Although the records contain pictures, repeat only the text of every line exactly.
TASK MATERIAL below:
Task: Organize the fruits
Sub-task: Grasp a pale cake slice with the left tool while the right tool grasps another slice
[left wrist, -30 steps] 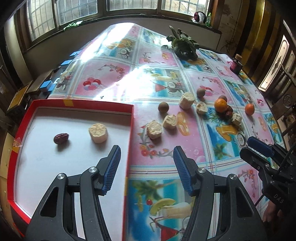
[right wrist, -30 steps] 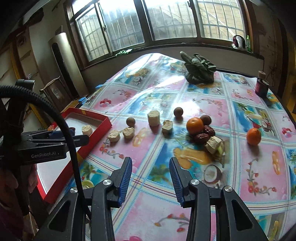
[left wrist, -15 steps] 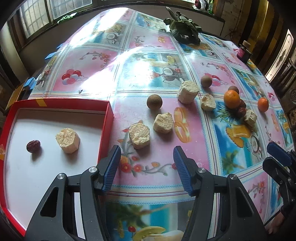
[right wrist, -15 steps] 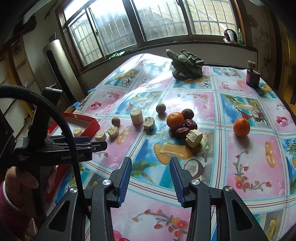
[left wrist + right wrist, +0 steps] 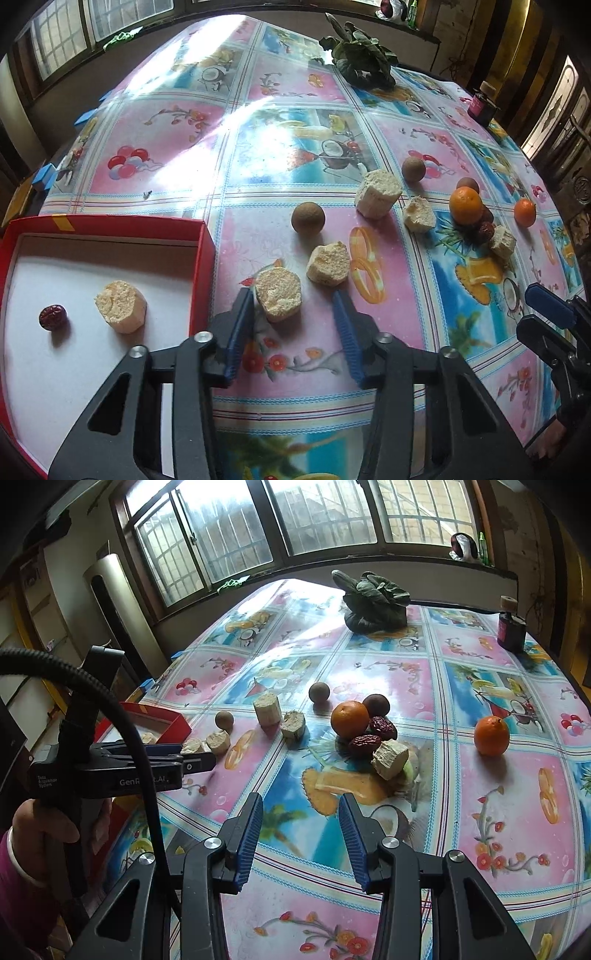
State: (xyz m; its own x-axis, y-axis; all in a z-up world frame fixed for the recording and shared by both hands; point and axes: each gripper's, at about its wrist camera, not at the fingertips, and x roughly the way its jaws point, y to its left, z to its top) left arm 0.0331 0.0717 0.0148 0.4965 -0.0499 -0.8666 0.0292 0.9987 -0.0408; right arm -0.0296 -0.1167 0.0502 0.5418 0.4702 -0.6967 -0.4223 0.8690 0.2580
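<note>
The table (image 5: 517, 812) is covered with a glossy cloth printed with fruit and flower squares. At its near left a red tray (image 5: 201, 258) is placed. Pale cut chunks (image 5: 277, 293) and two brown round fruits (image 5: 307, 218) are spread in the middle. Further right, a large orange (image 5: 349, 719) is seen touching dark red dates (image 5: 365, 743) and another pale chunk (image 5: 389, 758); a smaller orange (image 5: 491, 731) lies well apart. At the far end a leafy green bunch (image 5: 373, 603) and a small dark bottle (image 5: 511, 627) are set.
</note>
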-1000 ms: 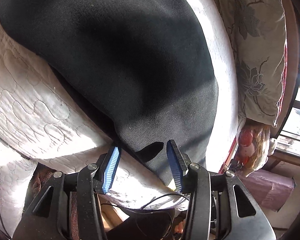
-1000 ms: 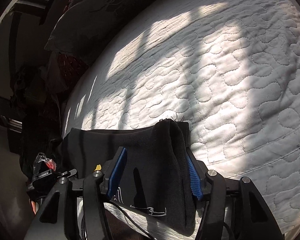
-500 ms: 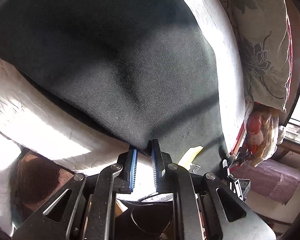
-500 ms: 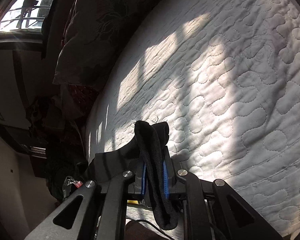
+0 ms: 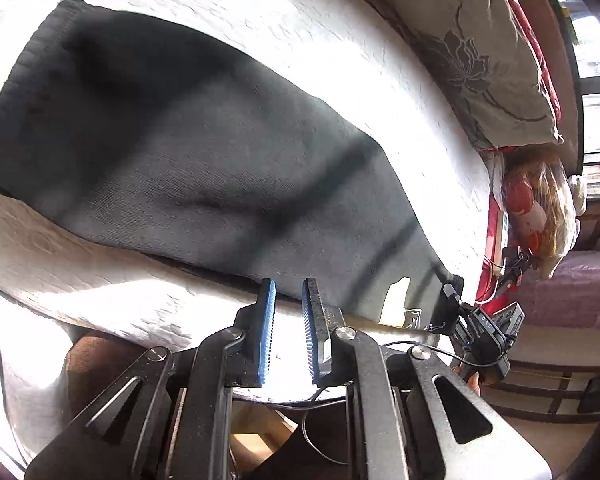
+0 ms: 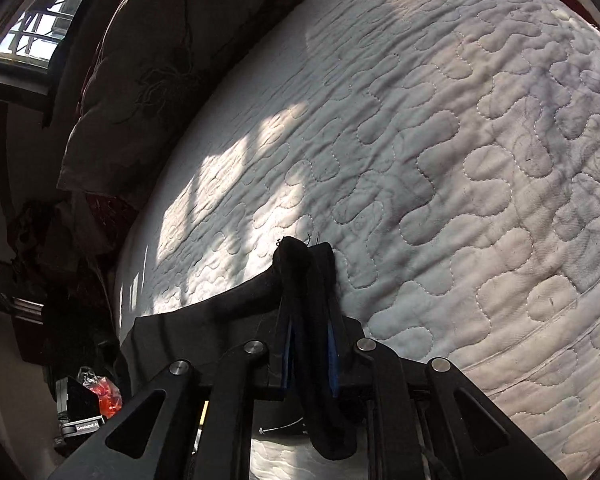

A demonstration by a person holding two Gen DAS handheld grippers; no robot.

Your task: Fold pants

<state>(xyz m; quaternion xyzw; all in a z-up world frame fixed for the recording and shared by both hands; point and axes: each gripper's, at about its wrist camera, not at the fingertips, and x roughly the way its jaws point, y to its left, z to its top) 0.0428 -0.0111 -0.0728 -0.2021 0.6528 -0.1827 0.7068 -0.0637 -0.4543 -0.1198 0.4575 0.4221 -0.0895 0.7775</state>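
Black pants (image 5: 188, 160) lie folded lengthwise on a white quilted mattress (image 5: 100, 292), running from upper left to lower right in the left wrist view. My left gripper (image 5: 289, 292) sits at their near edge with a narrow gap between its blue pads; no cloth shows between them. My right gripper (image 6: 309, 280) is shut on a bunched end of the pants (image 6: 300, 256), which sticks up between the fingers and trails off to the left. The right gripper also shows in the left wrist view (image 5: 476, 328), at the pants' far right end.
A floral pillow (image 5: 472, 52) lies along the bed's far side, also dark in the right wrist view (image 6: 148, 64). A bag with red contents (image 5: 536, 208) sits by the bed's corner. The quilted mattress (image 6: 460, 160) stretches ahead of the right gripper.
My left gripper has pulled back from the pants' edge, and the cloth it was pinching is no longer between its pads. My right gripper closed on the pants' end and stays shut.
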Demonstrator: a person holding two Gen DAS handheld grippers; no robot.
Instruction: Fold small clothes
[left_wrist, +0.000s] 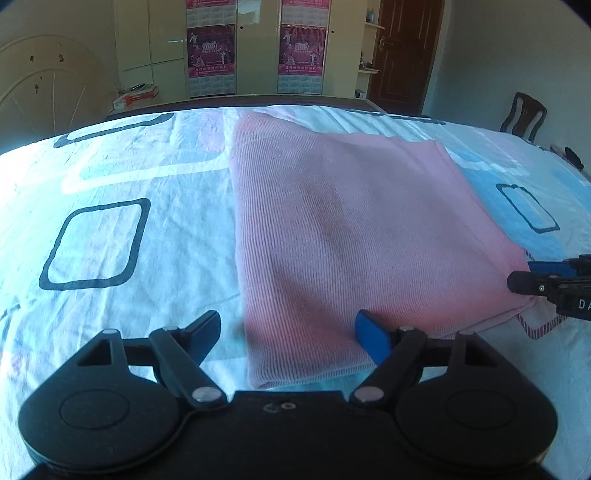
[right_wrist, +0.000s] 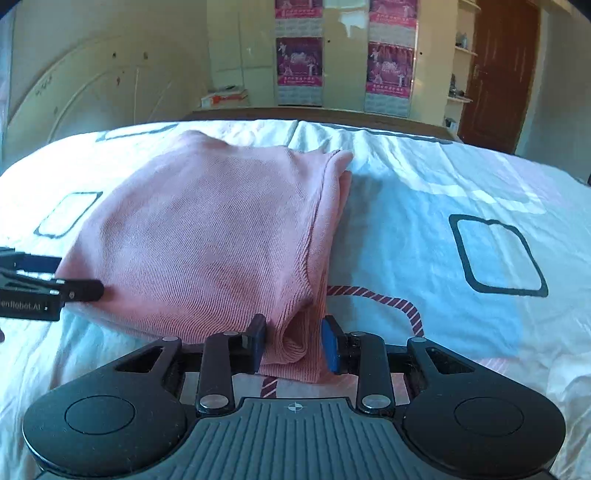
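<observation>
One pink garment (left_wrist: 354, 236), folded, flat on the patterned bedsheet (left_wrist: 110, 184). Two grippers, one at each near corner of it.

Left gripper (left_wrist: 288, 332): jaws wide open, gripping nothing. Garment's near left corner sits between the fingers; the blue right finger (left_wrist: 373, 341) rests on or just over the fabric, can't tell which.

Right gripper (right_wrist: 291, 341): jaws partly open, straddling the garment's near right corner (right_wrist: 295, 347), where the layered edge bunches up. Pads sit just beside the fabric; contact not clear, no firm pinch visible.

Two posters (left_wrist: 211, 51) on the wardrobe behind, one door (left_wrist: 402, 51).
</observation>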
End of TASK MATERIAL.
## SOLUTION
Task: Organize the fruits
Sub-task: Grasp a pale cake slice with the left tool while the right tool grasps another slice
[left wrist, -30 steps] 
[right wrist, -30 steps] 
[left wrist, -15 steps] 
[right wrist, -15 steps] 
[left wrist + right wrist, +0 steps] 
State: (xyz m; its own x-axis, y-axis; all in a z-up world frame fixed for the recording and shared by both hands; point and axes: each gripper's, at about its wrist camera, not at the fingertips, and x roughly the way its jaws point, y to its left, z to its top) left arm 0.0331 0.0717 0.0148 0.4965 -0.0499 -0.8666 0.0292 0.9987 -0.0408; right arm -0.0296 -0.1167 0.0502 0.5418 0.4702 -0.6967 -0.4223 0.8690 0.2580
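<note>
The table (image 5: 517, 812) is covered with a glossy cloth printed with fruit and flower squares. At its near left a red tray (image 5: 201, 258) is placed. Pale cut chunks (image 5: 277, 293) and two brown round fruits (image 5: 307, 218) are spread in the middle. Further right, a large orange (image 5: 349, 719) is seen touching dark red dates (image 5: 365, 743) and another pale chunk (image 5: 389, 758); a smaller orange (image 5: 491, 731) lies well apart. At the far end a leafy green bunch (image 5: 373, 603) and a small dark bottle (image 5: 511, 627) are set.
</note>
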-1000 ms: 
-1000 ms: 
-500 ms: 
-500 ms: 
+0 ms: 
+0 ms: 

A demonstration by a person holding two Gen DAS handheld grippers; no robot.

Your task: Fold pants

<state>(xyz m; quaternion xyzw; all in a z-up world frame fixed for the recording and shared by both hands; point and axes: each gripper's, at about its wrist camera, not at the fingertips, and x roughly the way its jaws point, y to its left, z to its top) 0.0428 -0.0111 -0.0728 -0.2021 0.6528 -0.1827 0.7068 -0.0637 -0.4543 -0.1198 0.4575 0.4221 -0.0895 0.7775</state>
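Black pants (image 5: 188, 160) lie folded lengthwise on a white quilted mattress (image 5: 100, 292), running from upper left to lower right in the left wrist view. My left gripper (image 5: 289, 292) sits at their near edge with a narrow gap between its blue pads; no cloth shows between them. My right gripper (image 6: 309, 280) is shut on a bunched end of the pants (image 6: 300, 256), which sticks up between the fingers and trails off to the left. The right gripper also shows in the left wrist view (image 5: 476, 328), at the pants' far right end.
A floral pillow (image 5: 472, 52) lies along the bed's far side, also dark in the right wrist view (image 6: 148, 64). A bag with red contents (image 5: 536, 208) sits by the bed's corner. The quilted mattress (image 6: 460, 160) stretches ahead of the right gripper.
My left gripper has pulled back from the pants' edge, and the cloth it was pinching is no longer between its pads. My right gripper closed on the pants' end and stays shut.
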Demonstrator: a person holding two Gen DAS handheld grippers; no robot.
Instruction: Fold small clothes
[left_wrist, +0.000s] 
[right_wrist, +0.000s] 
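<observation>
One pink garment (left_wrist: 354, 236), folded, flat on the patterned bedsheet (left_wrist: 110, 184). Two grippers, one at each near corner of it.

Left gripper (left_wrist: 288, 332): jaws wide open, gripping nothing. Garment's near left corner sits between the fingers; the blue right finger (left_wrist: 373, 341) rests on or just over the fabric, can't tell which.

Right gripper (right_wrist: 291, 341): jaws partly open, straddling the garment's near right corner (right_wrist: 295, 347), where the layered edge bunches up. Pads sit just beside the fabric; contact not clear, no firm pinch visible.

Two posters (left_wrist: 211, 51) on the wardrobe behind, one door (left_wrist: 402, 51).
</observation>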

That's the answer, with nothing more to add.